_TASK GOAL:_ Print the data that follows without changing a single word.

_DATASET CONTENT:_
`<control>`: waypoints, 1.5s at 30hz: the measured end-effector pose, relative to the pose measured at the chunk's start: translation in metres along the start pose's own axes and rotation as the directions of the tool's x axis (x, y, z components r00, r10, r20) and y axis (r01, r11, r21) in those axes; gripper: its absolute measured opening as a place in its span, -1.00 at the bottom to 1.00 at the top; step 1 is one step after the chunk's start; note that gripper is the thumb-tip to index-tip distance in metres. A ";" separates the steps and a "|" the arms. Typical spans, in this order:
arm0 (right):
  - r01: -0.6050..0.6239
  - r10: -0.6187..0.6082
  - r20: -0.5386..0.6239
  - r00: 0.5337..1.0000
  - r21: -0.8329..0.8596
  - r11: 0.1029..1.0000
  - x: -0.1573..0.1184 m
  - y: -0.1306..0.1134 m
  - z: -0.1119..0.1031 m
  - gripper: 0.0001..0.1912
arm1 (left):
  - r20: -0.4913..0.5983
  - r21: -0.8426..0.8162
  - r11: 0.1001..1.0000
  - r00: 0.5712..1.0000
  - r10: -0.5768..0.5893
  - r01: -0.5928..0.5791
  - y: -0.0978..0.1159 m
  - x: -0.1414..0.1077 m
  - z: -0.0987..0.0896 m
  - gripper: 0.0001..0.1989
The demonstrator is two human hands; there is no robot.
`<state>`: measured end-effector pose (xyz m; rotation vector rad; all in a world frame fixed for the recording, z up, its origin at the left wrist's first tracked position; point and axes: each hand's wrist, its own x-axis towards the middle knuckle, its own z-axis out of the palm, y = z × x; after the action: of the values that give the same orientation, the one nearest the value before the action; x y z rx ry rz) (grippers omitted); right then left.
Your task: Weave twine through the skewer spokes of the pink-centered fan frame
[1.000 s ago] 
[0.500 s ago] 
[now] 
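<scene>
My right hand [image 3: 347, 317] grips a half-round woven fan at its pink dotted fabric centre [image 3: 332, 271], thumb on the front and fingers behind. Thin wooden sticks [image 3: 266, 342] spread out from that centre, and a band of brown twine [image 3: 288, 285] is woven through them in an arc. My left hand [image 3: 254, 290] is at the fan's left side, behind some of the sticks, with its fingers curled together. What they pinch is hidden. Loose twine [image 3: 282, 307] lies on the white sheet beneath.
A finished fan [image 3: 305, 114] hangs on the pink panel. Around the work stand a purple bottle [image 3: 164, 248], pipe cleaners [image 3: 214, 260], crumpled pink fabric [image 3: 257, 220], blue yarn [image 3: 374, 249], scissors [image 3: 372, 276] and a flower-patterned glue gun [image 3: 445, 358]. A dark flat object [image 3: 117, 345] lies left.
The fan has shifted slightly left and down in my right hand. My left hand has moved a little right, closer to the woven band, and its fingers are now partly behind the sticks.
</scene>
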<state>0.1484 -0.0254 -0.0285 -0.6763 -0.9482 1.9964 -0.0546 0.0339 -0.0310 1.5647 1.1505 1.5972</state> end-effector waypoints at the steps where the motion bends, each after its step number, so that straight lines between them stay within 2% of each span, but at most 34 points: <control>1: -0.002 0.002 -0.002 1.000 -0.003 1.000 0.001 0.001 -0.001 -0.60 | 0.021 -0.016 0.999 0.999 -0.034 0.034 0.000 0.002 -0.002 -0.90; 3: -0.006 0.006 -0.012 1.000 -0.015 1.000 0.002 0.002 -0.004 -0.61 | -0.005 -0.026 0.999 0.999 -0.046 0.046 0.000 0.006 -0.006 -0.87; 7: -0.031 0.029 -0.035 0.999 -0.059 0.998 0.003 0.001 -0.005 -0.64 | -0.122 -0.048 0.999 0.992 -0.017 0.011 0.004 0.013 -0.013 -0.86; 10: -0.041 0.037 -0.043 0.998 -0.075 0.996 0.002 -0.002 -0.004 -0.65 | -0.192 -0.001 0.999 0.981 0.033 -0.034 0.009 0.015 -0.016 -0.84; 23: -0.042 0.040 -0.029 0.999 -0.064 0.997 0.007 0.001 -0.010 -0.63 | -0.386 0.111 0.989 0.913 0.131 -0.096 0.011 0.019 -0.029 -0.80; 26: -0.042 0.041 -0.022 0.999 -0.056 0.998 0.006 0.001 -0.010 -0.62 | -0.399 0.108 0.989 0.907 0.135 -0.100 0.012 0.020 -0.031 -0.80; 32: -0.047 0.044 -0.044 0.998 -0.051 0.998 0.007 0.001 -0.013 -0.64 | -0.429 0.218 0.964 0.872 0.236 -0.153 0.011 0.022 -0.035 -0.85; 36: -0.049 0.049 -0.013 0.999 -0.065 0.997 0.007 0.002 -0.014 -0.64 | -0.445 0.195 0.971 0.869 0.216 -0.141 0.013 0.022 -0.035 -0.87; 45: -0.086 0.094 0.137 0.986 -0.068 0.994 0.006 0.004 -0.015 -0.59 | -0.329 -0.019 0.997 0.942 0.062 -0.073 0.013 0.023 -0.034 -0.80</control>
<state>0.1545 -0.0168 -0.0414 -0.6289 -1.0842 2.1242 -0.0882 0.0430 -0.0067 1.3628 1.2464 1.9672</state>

_RESULT BELOW:_
`<control>`: waypoints, 1.5s at 30hz: the measured end-effector pose, relative to the pose measured at the chunk's start: translation in metres along the start pose's own axes and rotation as the directions of the tool's x axis (x, y, z components r00, r10, r20) and y axis (r01, r11, r21) in those axes; gripper: its absolute measured opening as a place in its span, -1.00 at the bottom to 1.00 at the top; step 1 is one step after the chunk's start; note that gripper is the thumb-tip to index-tip distance in metres. A ";" separates the steps and a "|" the arms. Typical spans, in this order:
arm0 (right):
  - r01: -0.6050..0.6239
  - r10: -0.6187..0.6082
  - r20: -0.5386..0.6239
  - r00: 0.5337..1.0000
  - r21: -0.8329..0.8596
  - r11: 0.1029..1.0000
  - x: -0.1573..0.1184 m
  - y: -0.1306..0.1134 m
  - z: -0.1119..0.1031 m
  - gripper: 0.0001..0.1912
arm1 (left):
  - r20: -0.4913..0.5983
  - r21: -0.8426..0.8162
  - r11: 0.1001..1.0000
  - r00: 0.5712..1.0000
  - r10: -0.5768..0.5893
  - r01: -0.5928..0.5791
  - y: -0.0978..0.1159 m
  - x: -0.1414..0.1077 m
  - z: -0.0987..0.0896 m
  - gripper: 0.0001..0.1989
The demonstrator is two human hands; there is no robot.
`<state>`: measured end-effector pose (xyz m; rotation vector rad; all in a world frame fixed for the recording, z up, its origin at the left wrist's first tracked position; point and axes: each hand's wrist, its own x-axis towards the middle knuckle, its own z-axis out of the palm, y = z × x; after the action: of the values that give the same orientation, the one nearest the value before the action; x y z rx ry rz) (grippers omitted); right then left.
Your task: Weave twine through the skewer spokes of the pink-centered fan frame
[1.000 s ago] 
[0.500 s ago] 
[now] 
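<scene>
My right hand [image 3: 347, 317] grips a half-round woven fan at its pink dotted fabric centre [image 3: 332, 271], thumb on the front and fingers behind. Thin wooden sticks [image 3: 266, 342] spread out from that centre, and a band of brown twine [image 3: 288, 285] is woven through them in an arc. My left hand [image 3: 254, 290] is at the fan's left side, behind some of the sticks, with its fingers curled together. What they pinch is hidden. Loose twine [image 3: 282, 307] lies on the white sheet beneath.
A finished fan [image 3: 305, 114] hangs on the pink panel. Around the work stand a purple bottle [image 3: 164, 248], pipe cleaners [image 3: 214, 260], crumpled pink fabric [image 3: 257, 220], blue yarn [image 3: 374, 249], scissors [image 3: 372, 276] and a flower-patterned glue gun [image 3: 445, 358]. A dark flat object [image 3: 117, 345] lies left.
The fan has shifted slightly left and down in my right hand. My left hand has moved a little right, closer to the woven band, and its fingers are now partly behind the sticks.
</scene>
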<state>0.1484 -0.0254 -0.0285 -0.6763 -0.9482 1.9964 -0.0546 0.0339 -0.0310 1.5647 1.1505 1.5972</state> end-effector waypoints at the steps where the motion bends, each after its step number, so that straight lines between them stay within 2% of each span, but at most 34 points: <control>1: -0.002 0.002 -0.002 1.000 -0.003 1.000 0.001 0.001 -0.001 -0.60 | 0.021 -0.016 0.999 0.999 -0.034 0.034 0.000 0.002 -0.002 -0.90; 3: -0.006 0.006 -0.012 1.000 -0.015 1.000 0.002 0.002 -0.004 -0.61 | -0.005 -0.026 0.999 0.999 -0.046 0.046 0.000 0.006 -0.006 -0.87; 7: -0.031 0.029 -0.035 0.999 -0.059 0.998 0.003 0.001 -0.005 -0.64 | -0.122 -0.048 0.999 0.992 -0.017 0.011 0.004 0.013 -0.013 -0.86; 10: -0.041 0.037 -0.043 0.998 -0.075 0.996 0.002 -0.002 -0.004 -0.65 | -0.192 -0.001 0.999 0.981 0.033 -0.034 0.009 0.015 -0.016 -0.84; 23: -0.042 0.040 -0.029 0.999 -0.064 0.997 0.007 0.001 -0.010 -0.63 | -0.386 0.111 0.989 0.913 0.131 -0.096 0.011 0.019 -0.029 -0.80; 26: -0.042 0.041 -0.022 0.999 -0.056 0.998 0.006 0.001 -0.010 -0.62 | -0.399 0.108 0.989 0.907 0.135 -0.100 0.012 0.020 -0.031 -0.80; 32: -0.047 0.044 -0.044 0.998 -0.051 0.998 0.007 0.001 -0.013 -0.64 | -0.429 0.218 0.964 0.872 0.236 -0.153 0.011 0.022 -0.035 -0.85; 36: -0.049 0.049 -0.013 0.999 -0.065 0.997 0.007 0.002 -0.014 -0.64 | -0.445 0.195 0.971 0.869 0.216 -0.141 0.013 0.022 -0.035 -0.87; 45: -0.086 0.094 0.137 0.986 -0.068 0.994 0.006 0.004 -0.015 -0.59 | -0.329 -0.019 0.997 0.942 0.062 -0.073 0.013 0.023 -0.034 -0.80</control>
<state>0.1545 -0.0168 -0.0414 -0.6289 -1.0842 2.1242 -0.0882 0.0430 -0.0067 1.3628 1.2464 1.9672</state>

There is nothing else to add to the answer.